Transformers versus the EM Algorithm in Multi-class Clustering
Yihan He, Hong-Yu Chen, Yuan Cao, Jianqing Fan, Han Liu
TL;DR
The paper addresses the problem of understanding how Transformer architectures can perform unsupervised multi-class clustering for Gaussian Mixture Models by linking Softmax attention to EM/Lloyd's algorithm. It develops a constructive approximation theory showing that pre-trained Transformers can emulate Lloyd iterations with explicit bounds and derives generalization guarantees for ERM pretraining. The key contributions include universal approximation results for multi-head Softmax mappings, generalization bounds, and minimax-rate results under sufficient pretraining and initialization, corroborated by simulations.

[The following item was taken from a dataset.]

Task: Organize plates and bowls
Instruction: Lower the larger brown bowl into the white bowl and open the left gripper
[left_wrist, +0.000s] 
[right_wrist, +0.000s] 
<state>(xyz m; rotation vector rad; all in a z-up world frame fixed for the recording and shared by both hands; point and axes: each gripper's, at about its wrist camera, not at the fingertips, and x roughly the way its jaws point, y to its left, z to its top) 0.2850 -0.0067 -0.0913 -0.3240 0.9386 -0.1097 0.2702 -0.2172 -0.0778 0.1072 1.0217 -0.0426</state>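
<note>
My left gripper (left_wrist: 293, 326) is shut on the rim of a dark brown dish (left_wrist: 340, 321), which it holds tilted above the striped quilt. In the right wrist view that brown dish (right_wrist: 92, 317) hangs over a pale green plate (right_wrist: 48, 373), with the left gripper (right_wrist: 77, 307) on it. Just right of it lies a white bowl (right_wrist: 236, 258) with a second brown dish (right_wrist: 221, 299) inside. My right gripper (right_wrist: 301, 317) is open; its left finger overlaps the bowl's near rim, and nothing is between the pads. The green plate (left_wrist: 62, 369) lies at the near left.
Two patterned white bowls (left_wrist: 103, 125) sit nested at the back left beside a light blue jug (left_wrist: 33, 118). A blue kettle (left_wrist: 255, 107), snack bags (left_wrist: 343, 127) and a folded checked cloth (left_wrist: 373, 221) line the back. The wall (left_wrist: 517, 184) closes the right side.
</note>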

The work advances the theoretical foundation of Transformer-based in-context learning for unsupervised algorithmic tasks and suggests practical implications for leveraging LLMs in clustering and related inference problems.
Abstract
LLMs demonstrate significant inference capacities in complicated machine learning tasks, using the Transformer model as its backbone. Motivated by the limited understanding of such models on the unsupervised learning problems, we study the learning guarantees of Transformers in performing multi-class clustering of the Gaussian Mixture Models. We develop a theory drawing strong connections between the Softmax Attention layers and the workflow of the EM algorithm on clustering the mixture of Gaussians. Our theory provides approximation bounds for the Expectation and Maximization steps by proving the universal approximation abilities of multivariate mappings by Softmax functions. In addition to the approximation guarantees, we also show that with a sufficient number of pre-training samples and an initialization, Transformers can achieve the minimax optimal rate for the problem considered. Our extensive simulations empirically verified our theory by revealing the strong learning capacities of Transformers even beyond the assumptions in the theory, shedding light on the powerful inference capacities of LLMs.